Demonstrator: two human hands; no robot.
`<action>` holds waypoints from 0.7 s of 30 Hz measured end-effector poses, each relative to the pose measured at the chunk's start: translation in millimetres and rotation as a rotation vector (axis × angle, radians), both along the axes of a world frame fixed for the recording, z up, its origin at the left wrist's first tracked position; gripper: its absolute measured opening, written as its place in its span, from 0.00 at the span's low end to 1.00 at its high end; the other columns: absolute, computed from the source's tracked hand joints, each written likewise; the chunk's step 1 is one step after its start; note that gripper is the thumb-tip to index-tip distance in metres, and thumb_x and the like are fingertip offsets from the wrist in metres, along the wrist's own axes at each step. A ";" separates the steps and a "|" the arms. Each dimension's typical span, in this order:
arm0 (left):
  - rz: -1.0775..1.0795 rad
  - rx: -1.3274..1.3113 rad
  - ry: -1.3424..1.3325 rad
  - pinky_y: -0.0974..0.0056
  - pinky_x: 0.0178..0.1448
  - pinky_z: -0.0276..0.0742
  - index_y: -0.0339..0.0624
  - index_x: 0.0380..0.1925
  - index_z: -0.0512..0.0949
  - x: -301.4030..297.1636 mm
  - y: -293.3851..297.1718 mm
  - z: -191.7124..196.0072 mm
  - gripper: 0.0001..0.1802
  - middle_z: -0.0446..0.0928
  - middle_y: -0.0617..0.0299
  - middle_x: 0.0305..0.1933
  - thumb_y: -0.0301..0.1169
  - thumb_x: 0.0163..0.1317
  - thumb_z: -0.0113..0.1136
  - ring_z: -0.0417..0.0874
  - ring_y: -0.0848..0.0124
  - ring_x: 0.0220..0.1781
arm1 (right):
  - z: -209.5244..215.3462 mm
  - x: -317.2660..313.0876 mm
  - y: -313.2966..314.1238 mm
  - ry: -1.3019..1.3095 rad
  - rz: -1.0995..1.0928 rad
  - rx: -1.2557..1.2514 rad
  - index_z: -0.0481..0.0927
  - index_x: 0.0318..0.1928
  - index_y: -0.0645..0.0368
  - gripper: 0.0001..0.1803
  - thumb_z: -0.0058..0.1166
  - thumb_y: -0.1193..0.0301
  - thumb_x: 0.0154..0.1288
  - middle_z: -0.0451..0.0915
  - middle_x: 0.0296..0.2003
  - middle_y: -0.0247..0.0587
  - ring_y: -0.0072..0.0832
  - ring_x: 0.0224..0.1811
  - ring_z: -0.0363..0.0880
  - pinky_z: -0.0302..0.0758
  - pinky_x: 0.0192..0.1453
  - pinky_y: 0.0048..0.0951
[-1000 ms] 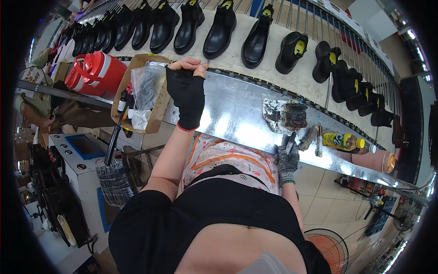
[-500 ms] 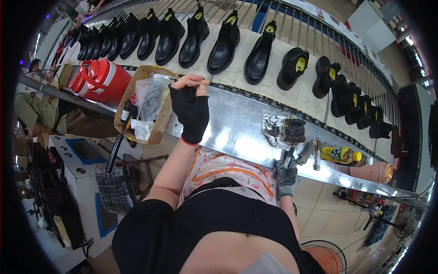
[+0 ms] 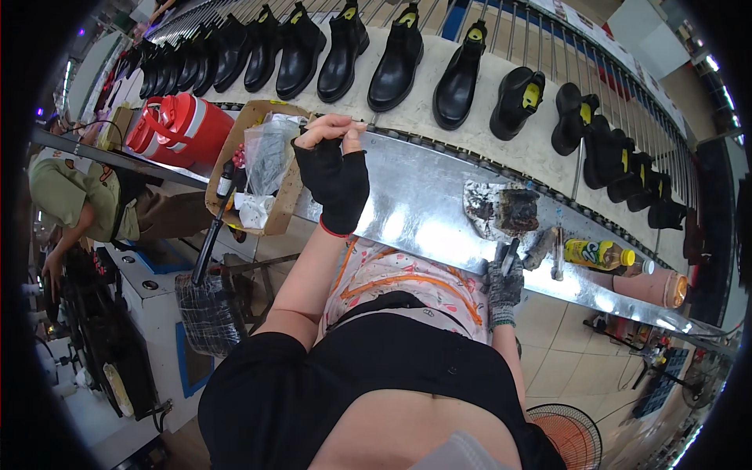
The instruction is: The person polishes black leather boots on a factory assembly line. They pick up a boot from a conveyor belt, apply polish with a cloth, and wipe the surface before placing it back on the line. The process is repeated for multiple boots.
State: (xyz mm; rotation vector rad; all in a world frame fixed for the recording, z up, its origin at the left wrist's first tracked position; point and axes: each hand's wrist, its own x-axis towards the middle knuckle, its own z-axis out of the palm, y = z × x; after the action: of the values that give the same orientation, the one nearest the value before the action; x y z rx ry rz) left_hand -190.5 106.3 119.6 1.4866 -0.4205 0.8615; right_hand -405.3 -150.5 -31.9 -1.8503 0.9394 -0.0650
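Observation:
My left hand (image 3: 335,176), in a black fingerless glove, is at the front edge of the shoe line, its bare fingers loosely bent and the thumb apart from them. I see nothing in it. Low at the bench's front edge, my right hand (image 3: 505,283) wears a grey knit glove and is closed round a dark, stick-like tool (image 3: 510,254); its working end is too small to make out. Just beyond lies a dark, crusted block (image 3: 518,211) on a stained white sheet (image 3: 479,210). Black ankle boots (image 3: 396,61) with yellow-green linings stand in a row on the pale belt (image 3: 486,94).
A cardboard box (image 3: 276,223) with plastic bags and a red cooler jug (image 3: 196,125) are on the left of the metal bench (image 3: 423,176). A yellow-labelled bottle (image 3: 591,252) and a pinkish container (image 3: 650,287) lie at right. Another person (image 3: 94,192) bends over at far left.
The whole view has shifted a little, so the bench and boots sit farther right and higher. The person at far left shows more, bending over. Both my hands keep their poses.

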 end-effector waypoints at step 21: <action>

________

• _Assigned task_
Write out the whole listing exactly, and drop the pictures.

• _Finished exercise_
Demonstrator: two human hands; no robot.
`<action>` holds waypoints from 0.7 s of 30 Hz measured end-effector poses, each relative to the pose measured at the chunk's start: translation in millimetres and rotation as a rotation vector (axis × angle, radians), both along the axes of a world frame fixed for the recording, z up, its origin at the left wrist's first tracked position; gripper: its absolute measured opening, written as its place in its span, from 0.00 at the span's low end to 1.00 at its high end; the other columns: absolute, computed from the source's tracked hand joints, each written likewise; the chunk's step 1 is one step after its start; note that gripper is the thumb-tip to index-tip distance in metres, and thumb_x and the like are fingertip offsets from the wrist in metres, along the wrist's own axes at each step. A ";" separates the steps and a "|" the arms. Each dimension's typical span, in this order:
arm0 (left):
  - rz: -1.0775..1.0795 rad
  - rx: -1.3274..1.3113 rad
  - ry: -1.3424..1.3325 rad
  - pinky_y: -0.0974..0.0056
  - pinky_x: 0.0178..0.1448
  - pinky_z: -0.0276..0.0742
  - index_y: -0.0339..0.0624
  - index_x: 0.0380..0.1925
  - index_z: -0.0512..0.0949
  - x: -301.4030..297.1636 mm
  - y: -293.3851..297.1718 mm
  - z: -191.7124..196.0072 mm
  - gripper: 0.0001..0.1802
  - middle_z: -0.0446..0.0928
  - middle_y: -0.0617..0.0299
  - middle_x: 0.0305..0.1933
  - thumb_y: -0.0301..0.1169
  - thumb_x: 0.0163..0.1317
  - thumb_z: -0.0113..0.1136
  - ring_z: -0.0417..0.0874
  - ring_y: -0.0848..0.0124
  - ring_x: 0.0220..0.1781
arm1 (right):
  - z: -209.5244..215.3462 mm
  - x: -317.2660..313.0876 mm
  - y: -313.2966..314.1238 mm
  - ry: -1.3019..1.3095 rad
  - rz: -1.0995..1.0928 rad
  - rx: -1.2557..1.2514 rad
  - index_z: -0.0481..0.0927
  - index_x: 0.0318..0.1928
  - index_y: -0.0645..0.0368
  - gripper: 0.0001..0.1803
  - thumb_z: -0.0058..0.1166
  - thumb_y: -0.1193..0.0301
  - thumb_x: 0.0154..0.1288
  - middle_z: -0.0451..0.0915
  - middle_x: 0.0296..0.2003
  - middle_y: -0.0247..0.0587
  - ring_y: -0.0072..0.0832
  - ring_x: 0.0224..0.1811
  - ring_z: -0.0363..0.0880
  - pinky_z: -0.0302..0.0758
  - pinky_x: 0.0192..0.1453
  - pinky_y: 0.0048..0.0951
[-1000 ms] 
[-500 ms] 
[+0 ms] 
The instruction is: The person polishes black leather boots on a factory assembly line. They pick up a boot from a conveyor belt, apply polish with a cloth, and wipe the surface before placing it back on the line. The process is repeated for multiple boots.
State: (xyz mm; rotation vector rad; all in a world frame fixed for the recording, z up, its origin at the left wrist's first tracked position; point and axes: each hand's wrist, its own x-axis towards the middle knuckle, its own z-axis out of the palm, y = z × x; after the action: of the values that give the same orientation, the one nearest the value before the action; x y z rx ry rz) left_hand -190.5 106.3 119.6 1.4866 -0.4205 0.8615; right_hand -405.3 -150.5 -31.9 -1.8503 0.9394 -0.0650
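Observation:
My left hand (image 3: 335,176), in a black fingerless glove, is at the front edge of the shoe line, its bare fingers loosely bent and the thumb apart from them. I see nothing in it. Low at the bench's front edge, my right hand (image 3: 505,283) wears a grey knit glove and is closed round a dark, stick-like tool (image 3: 510,254); its working end is too small to make out. Just beyond lies a dark, crusted block (image 3: 518,211) on a stained white sheet (image 3: 479,210). Black ankle boots (image 3: 396,61) with yellow-green linings stand in a row on the pale belt (image 3: 486,94).
A cardboard box (image 3: 276,223) with plastic bags and a red cooler jug (image 3: 196,125) are on the left of the metal bench (image 3: 423,176). A yellow-labelled bottle (image 3: 591,252) and a pinkish container (image 3: 650,287) lie at right. Another person (image 3: 94,192) bends over at far left.
The whole view has shifted a little, so the bench and boots sit farther right and higher. The person at far left shows more, bending over. Both my hands keep their poses.
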
 end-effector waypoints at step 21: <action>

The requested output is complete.